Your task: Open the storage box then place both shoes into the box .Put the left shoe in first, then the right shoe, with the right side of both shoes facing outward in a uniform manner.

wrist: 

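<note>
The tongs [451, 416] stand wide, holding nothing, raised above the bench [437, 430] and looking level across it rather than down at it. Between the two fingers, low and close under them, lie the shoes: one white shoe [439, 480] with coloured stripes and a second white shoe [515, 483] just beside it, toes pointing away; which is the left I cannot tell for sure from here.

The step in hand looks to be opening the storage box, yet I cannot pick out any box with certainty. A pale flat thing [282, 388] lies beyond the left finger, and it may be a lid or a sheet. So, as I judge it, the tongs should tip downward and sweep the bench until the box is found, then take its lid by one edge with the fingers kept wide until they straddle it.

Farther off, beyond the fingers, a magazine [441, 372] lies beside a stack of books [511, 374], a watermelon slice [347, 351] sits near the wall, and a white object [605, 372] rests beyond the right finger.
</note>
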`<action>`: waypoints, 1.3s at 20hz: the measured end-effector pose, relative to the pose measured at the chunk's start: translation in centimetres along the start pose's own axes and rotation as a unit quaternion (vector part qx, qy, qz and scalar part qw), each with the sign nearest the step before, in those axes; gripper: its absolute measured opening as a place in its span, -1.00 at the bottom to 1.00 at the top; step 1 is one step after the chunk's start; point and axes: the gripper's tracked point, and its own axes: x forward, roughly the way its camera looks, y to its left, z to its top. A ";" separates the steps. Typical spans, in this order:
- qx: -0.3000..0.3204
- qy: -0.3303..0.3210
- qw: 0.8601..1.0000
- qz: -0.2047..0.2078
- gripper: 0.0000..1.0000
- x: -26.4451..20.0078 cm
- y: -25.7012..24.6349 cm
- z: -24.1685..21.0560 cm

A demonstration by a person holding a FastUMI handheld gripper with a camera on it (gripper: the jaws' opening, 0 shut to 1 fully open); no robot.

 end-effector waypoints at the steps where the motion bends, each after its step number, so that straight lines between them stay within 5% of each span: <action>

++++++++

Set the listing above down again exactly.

• Solution to the exercise:
Your task: Open the storage box then place both shoes into the box .Put the left shoe in first, then the right shoe, with the right side of both shoes facing outward in a uniform manner.

wrist: 

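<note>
The tongs [451, 416] stand wide, holding nothing, raised above the bench [437, 430] and looking level across it rather than down at it. Between the two fingers, low and close under them, lie the shoes: one white shoe [439, 480] with coloured stripes and a second white shoe [515, 483] just beside it, toes pointing away; which is the left I cannot tell for sure from here.

The step in hand looks to be opening the storage box, yet I cannot pick out any box with certainty. A pale flat thing [282, 388] lies beyond the left finger, and it may be a lid or a sheet. So, as I judge it, the tongs should tip downward and sweep the bench until the box is found, then take its lid by one edge with the fingers kept wide until they straddle it.

Farther off, beyond the fingers, a magazine [441, 372] lies beside a stack of books [511, 374], a watermelon slice [347, 351] sits near the wall, and a white object [605, 372] rests beyond the right finger.
</note>
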`<action>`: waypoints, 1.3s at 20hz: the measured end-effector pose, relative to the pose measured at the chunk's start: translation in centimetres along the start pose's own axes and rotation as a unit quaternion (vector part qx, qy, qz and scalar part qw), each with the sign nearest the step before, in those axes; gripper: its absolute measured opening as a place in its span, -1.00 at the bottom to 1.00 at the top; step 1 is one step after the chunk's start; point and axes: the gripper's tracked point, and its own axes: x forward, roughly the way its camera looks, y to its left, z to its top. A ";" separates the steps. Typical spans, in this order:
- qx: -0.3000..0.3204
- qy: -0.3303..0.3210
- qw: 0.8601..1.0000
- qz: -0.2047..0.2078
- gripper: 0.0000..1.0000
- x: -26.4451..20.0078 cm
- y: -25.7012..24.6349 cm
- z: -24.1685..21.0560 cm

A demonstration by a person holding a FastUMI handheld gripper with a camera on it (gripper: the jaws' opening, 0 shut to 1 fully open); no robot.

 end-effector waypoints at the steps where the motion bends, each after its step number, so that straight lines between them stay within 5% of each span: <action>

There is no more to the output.